Friday, February 25, 2011

Vulnerable Righteousness

I realize there have been no posting in weeks.  I think about writing, think about finishing the drafts saved, while I continue to not post a thing.  I haven't even checked in for stats, which I typically do a little too excessively.  And not posting makes me feel GUILTY.  Ugh, what DOESN'T make me feel guilty? So then I avoid that one more task that haunts me annoyingly, as I do many tasks.
I've been angry this month. Lashing out, impatient, downright aggressive.  Have had multiple battles with multiple people.  At this point it feels like everyone thinks "Quinn, 'she's going through alot,' she's a loose cannon. Crazy lady. Loco."  Husband, friends, family, coworkers shrug their shoulders because it's me about a 10 on the Richter scale.
I know what it is.  One year anniversary baby.  February 11th was our first day at Children's in the Developmental Center.  And last week, we were right back there again, for our every-6-month check-in with his developmental doctor Dr. Rappaport. The now all too familiar drive in on the pike, the valets we know by sight and have our 'favorite,' the beautiful hospital, Owen excitedly running down halls, the receptionist with the strong accent that we can't understand.   
I got the doc's report in the mail a few days later.  Owen "cute and disheveled" has a "special relationship with his dad" and "progress is slow..."  Guess what words are haunting me? All of them.
Is this now my excuse? That this will now and for ever more 'my reason' for being a huge bitch? For isolating, or lashing out, or procrastinating.  Please excuse me, or, it's not you it's me.   In the days of Jerry Springer we ALL have excuses for doing stupid things, that's what makes it all OK, right?  It's OK to hurt or steal or lie.   It's not my fault  - my parents abused me/I'm a drug addict/My son has fragile X. 

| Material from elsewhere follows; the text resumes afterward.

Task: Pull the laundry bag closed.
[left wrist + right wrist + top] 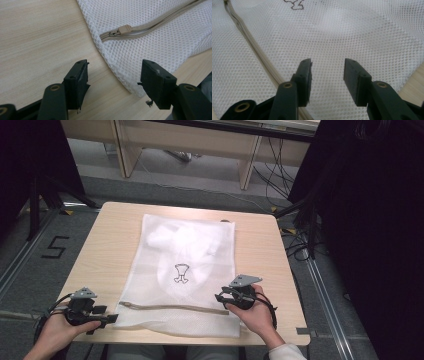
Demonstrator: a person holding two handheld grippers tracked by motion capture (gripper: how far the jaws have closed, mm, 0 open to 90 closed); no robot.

It's a mix of painful vulnerability, I feel like you can see the open wound on my chest.  People say things and their words are like daggers, innocuous words that are immediately perceived as rude, thoughtless, hurtful...Every word feels to me like an insult or slight.  And internally there is an immediate "HOW DARE THEY??!!?? DON'T THEY KNOW WHAT I'M 'GOING THROUGH'?"  I'm righteous - show me some respect, I've had tragedy.  I can't feel anymore pain, and if I feel like you are hurting me I don't want you.   Extreme sensitivity combined with a smug sense of righteousness is not a good combo - that's what religious zealots and Republicans are made of.

So I am hating myself lots lately.  It feels like all the joy and happiness has been sucked out of life and has been replaced by worry, stress and grief.  And I can feel it - in my words, on my face, in my body.  Every minute of everyday it's there, in the back of my head, never leaving, a tiny hamster wheel in the back of my brain spinning and spinning saying "What about Owen? What about Owen? What about Owen?   ?   ?   ?"

Owen has been sick with colds/flus for what feels like forever but has probably been closer to 5 weeks.  And when toddler Owen is sick, he is MISERABLE.  All he wants to do is watch "Jack's Big Music Show," and if you don't turn it on he will bang his head, or bang the remote on his head and then throw it on the ground. He will follow you around and touch/pull/grab everything he knows he isn't supposed to grab.  He'll whine, not sleep well, wake in the middle of the night but not be able to be soothed.  On one hand, I know, many kids exhibit 'some' of those symptoms when they are sick.  So I tickle Owen to make him laugh, hug him, snuggle him, force kisses on him, anything to make him feel better.  And last night at bedtime, Bridget looked at me and asked "Mommy, why do you hug Owen more than you hug me?"  And my heart broke yet again and I cry now as I write that. 

"Everything happens for a reason."  Fuck you.